Die zwischen 2018 und 2024 ausgestrahlte Serie „Yellowstone“ entwickelte sich zur meistgesehenen Produktion von Paramount+ und begeisterte das Publikum mit Geschichten über Landstreitigkeiten, Familienkonflikte und die natürliche Schönheit Montanas. Die Umgebung der Ranch spielte eine zentrale Rolle für die visuelle Identität der Serie und wurde zu einem der bekanntesten Symbole der Produktion.

Die Ranch bewahrt Geschichte und Tradition

Seit 2012 gehört die Chief Joseph Ranch dem Geschäftsmann Shane Libel. Das Anwesen umfasst etwa 2.500 Acres, was etwas mehr als 1.000 Hektar entspricht – eine Fläche, die deutlich kleiner ist als die riesige fiktive Ranch aus der Serie, die angeblich mehr als 300.000 Hektar umfasst.

Die Hütte der Figur Rip Wheeler kann für 1.700 Dollar pro Nacht gebucht werden | Foto: Reproduktion / Internet
Die Hütte der Figur Rip Wheeler kann für 1.700 Dollar pro Nacht gebucht werden | Foto: Reproduktion / Internet

Das Gebiet hat zudem historische Bedeutung. Bevor die Siedler eintrafen, wurde das Gebiet von den indigenen Völkern der Salish und Nez Perce bewohnt. Der Name der Ranch ehrt Häuptling Joseph, einen indigenen Anführer, der im 19. Jahrhundert während des Widerstands seines Volkes durch die Region zog. Die ersten offiziellen Aufzeichnungen über das Anwesen stammen aus dem Jahr 1884.

Das Haupthaus, das als Wohnsitz der Familie Dutton dient, wurde zwischen 1914 und 1917 erbaut und hat eine Fläche von etwa 600 Quadratmetern. Nach Angaben des Produktionsdesign-Teams der Serie ist ein Großteil der ursprünglichen Bausubstanz erhalten geblieben, darunter auch Details aus Holz und Stein. Einer der etwa 46 Meter langen Dachbalken wurde aus einem einzigen Baumstamm gefertigt.
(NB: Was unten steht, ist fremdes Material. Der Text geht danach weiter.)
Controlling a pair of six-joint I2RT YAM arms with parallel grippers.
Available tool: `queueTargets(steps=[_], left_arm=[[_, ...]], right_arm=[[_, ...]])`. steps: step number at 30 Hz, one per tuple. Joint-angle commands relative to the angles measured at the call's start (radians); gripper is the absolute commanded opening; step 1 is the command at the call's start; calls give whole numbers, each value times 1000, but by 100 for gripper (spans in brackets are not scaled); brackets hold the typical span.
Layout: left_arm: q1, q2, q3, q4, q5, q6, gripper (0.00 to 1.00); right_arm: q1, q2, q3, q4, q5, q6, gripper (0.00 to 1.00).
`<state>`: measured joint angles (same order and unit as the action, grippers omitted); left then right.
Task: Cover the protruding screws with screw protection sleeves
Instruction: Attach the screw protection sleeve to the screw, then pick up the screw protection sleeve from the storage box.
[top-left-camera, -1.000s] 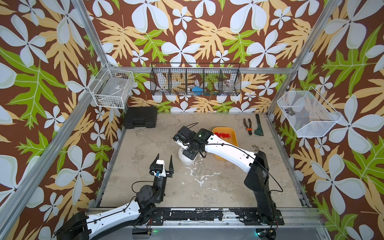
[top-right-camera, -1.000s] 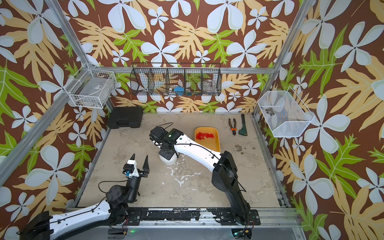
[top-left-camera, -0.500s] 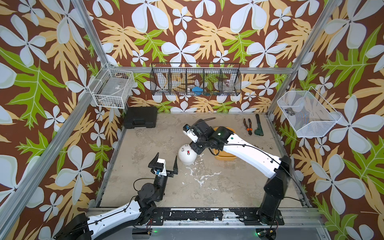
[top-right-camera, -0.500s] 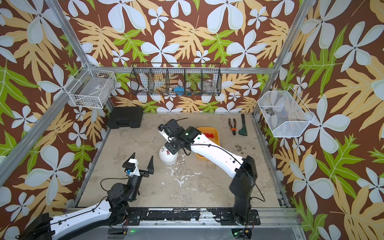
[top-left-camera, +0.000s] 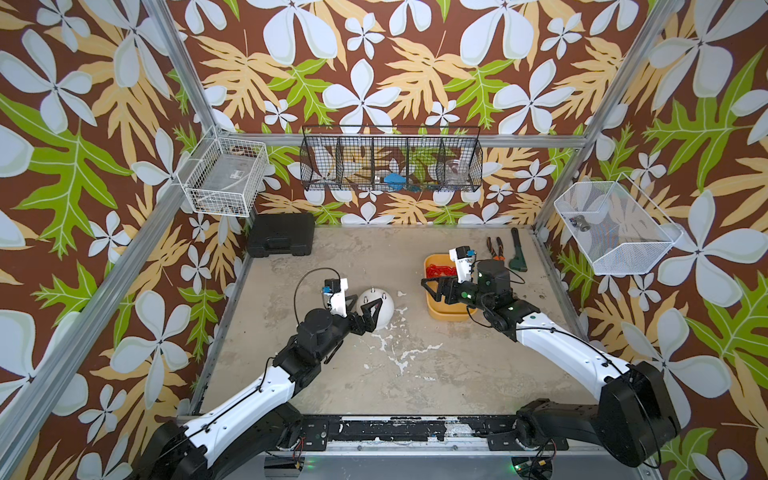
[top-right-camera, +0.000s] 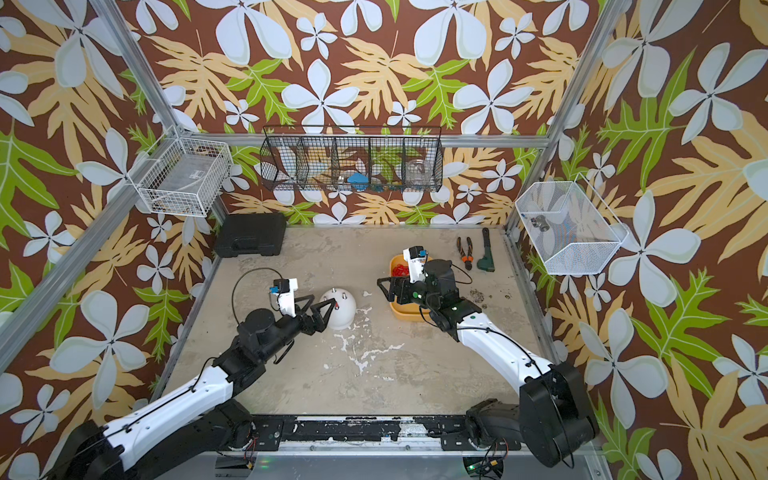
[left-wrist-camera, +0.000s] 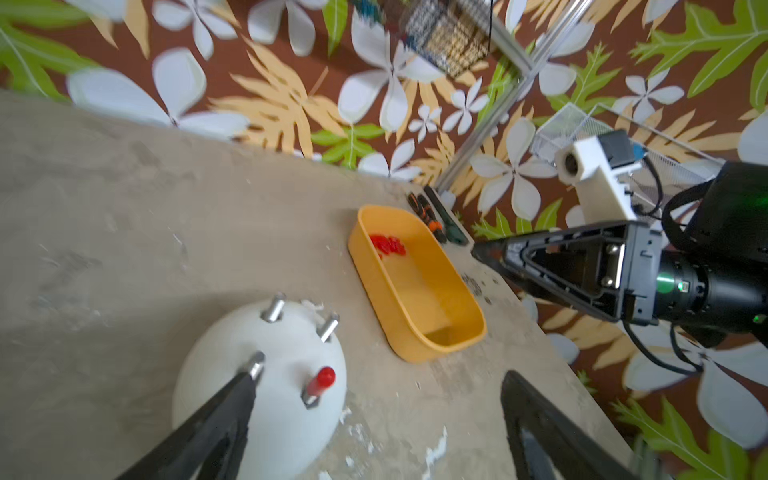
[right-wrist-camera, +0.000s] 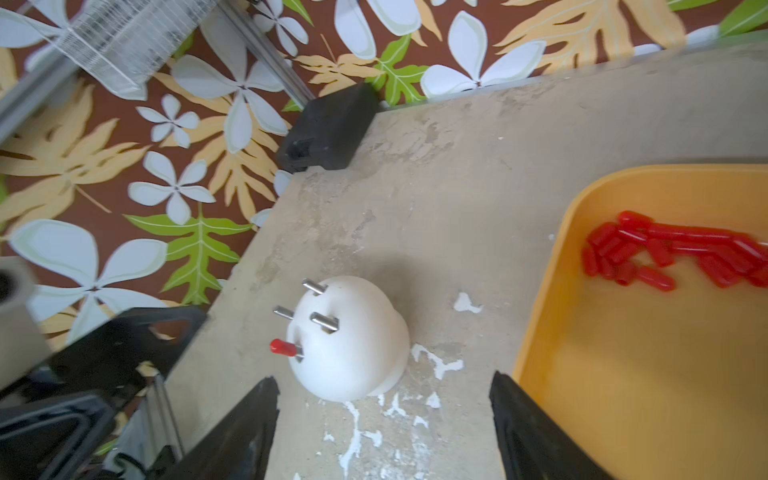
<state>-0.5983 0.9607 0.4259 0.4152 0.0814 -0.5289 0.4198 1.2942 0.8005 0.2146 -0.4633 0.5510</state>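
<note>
Where the table (top-left-camera: 415, 374) meets the back wall, a black wire rack (top-left-camera: 390, 160) hangs with five compartments. The middle compartment holds a blue item (top-left-camera: 394, 179). The end compartment on the robot's right holds a clear jar (top-left-camera: 455, 168). The other contents cannot be made out.

A mesh basket (top-left-camera: 615, 232) is mounted on the right wall and holds a few small metal parts (top-left-camera: 581, 224). A white basket (top-left-camera: 222, 180) is mounted on the left wall; its contents are not legible. A closed black case (top-left-camera: 280, 240) lies in the rear left corner of the table.

An orange tray (left-wrist-camera: 436, 351) sits on the right half of the table. The sleeves (right-wrist-camera: 665, 253) lie loose in a red heap at its far end; the rest of the tray floor is bare. Pliers (top-left-camera: 495, 248) and a wrench (top-left-camera: 517, 253) lie just behind the tray.

A white dome (right-wrist-camera: 361, 357) stands left of the tray, apart from it. Four screws (right-wrist-camera: 324, 322) protrude from the dome. One screw carries a red sleeve at its tip; three are bare.

Left gripper (left-wrist-camera: 379, 374): jaws spread wide, nothing held. It sits at the near left side of the dome. In the left wrist view one fingertip (left-wrist-camera: 245, 380) overlaps a bare screw; contact cannot be confirmed. The second finger is well clear of the dome.

Right gripper (right-wrist-camera: 383, 378): jaws spread wide, nothing held. In both top views it hangs over the left wall of the tray, pointing toward the dome and apart from it.
</note>
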Motion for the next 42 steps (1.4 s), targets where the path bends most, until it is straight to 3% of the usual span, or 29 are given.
queueTargets(steps=[1, 4, 8, 16, 20, 32, 37, 42], left_arm=[[13, 56, 11, 7, 141, -101, 92], [53, 88, -6, 44, 123, -137, 90], [134, 143, -34, 122, 184, -196, 88], [137, 249, 47, 53, 160, -100, 88], [143, 261, 28, 44, 105, -115, 88], [149, 358, 4, 85, 81, -91, 85], [150, 282, 21, 40, 38, -49, 85], [166, 219, 47, -42, -55, 6, 85]], right_arm=[[-3, -11, -30, 216, -107, 88, 81], [-3, -20, -50, 252, -162, 112, 80], [-3, -45, -75, 259, -173, 110, 80], [-4, -64, -72, 218, -170, 78, 80], [-4, -57, -66, 221, -175, 82, 79], [-3, -42, -63, 211, -195, 66, 79], [-3, -41, -37, 160, -154, 44, 79], [-5, 2, 96, -121, 148, -82, 71]])
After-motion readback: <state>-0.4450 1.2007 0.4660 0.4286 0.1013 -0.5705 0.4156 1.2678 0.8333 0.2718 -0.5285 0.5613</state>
Der Agrotourismus zieht Besucher aus aller Welt an

Neben der Rinderzucht investiert die Chief Joseph Ranch auch in den Agrotourismus. Der Zugang zum Anwesen ist nur Gästen gestattet, die im Voraus reservieren und in Hütten übernachten, die von den Figuren Lee Dutton und Rip Wheeler aus der Serie inspiriert sind.

Während ihres Aufenthalts haben Besucher die Möglichkeit, Drehorte zu erkunden, Ausritte zu unternehmen, zu angeln und an typischen Ranchaktivitäten wie der Viehhaltung und der Heuproduktion teilzunehmen. Das Anwesen ist zudem für seine landschaftliche Schönheit bekannt: Es liegt am Fuße der Bitterroot Mountains und wird vom Bitterroot River und dem Fern Creek durchflossen.
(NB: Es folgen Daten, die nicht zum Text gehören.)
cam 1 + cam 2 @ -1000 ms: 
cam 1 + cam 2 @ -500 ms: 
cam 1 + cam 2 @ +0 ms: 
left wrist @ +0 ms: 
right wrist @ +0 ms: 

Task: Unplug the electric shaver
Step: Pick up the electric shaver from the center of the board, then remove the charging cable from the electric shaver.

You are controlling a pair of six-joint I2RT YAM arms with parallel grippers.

In Interviews hat Shane Libel erklärt, er sei stolz darauf, dass sein Anwesen zu einer der berühmtesten Fernsehkulissen geworden ist. Der Besitzer scherzt oft mit Fans der Serie und versichert ihnen, dass trotz der Ähnlichkeiten mit der Fiktion niemand mit einem heißen Eisen gebrandmarkt oder zum berühmten „Bahnhof“ gebracht wird – eine Anspielung auf einige der denkwürdigsten Episoden von „Yellowstone“. Unterdessen verbindet die Ranch weiterhin ländliche Tradition, historisches Erbe und das Vermächtnis einer der erfolgreichsten Fernsehserien der letzten Jahre.

Artikelreferenz

Correio do Povo. (2026). What the real-life Yellowstone is like.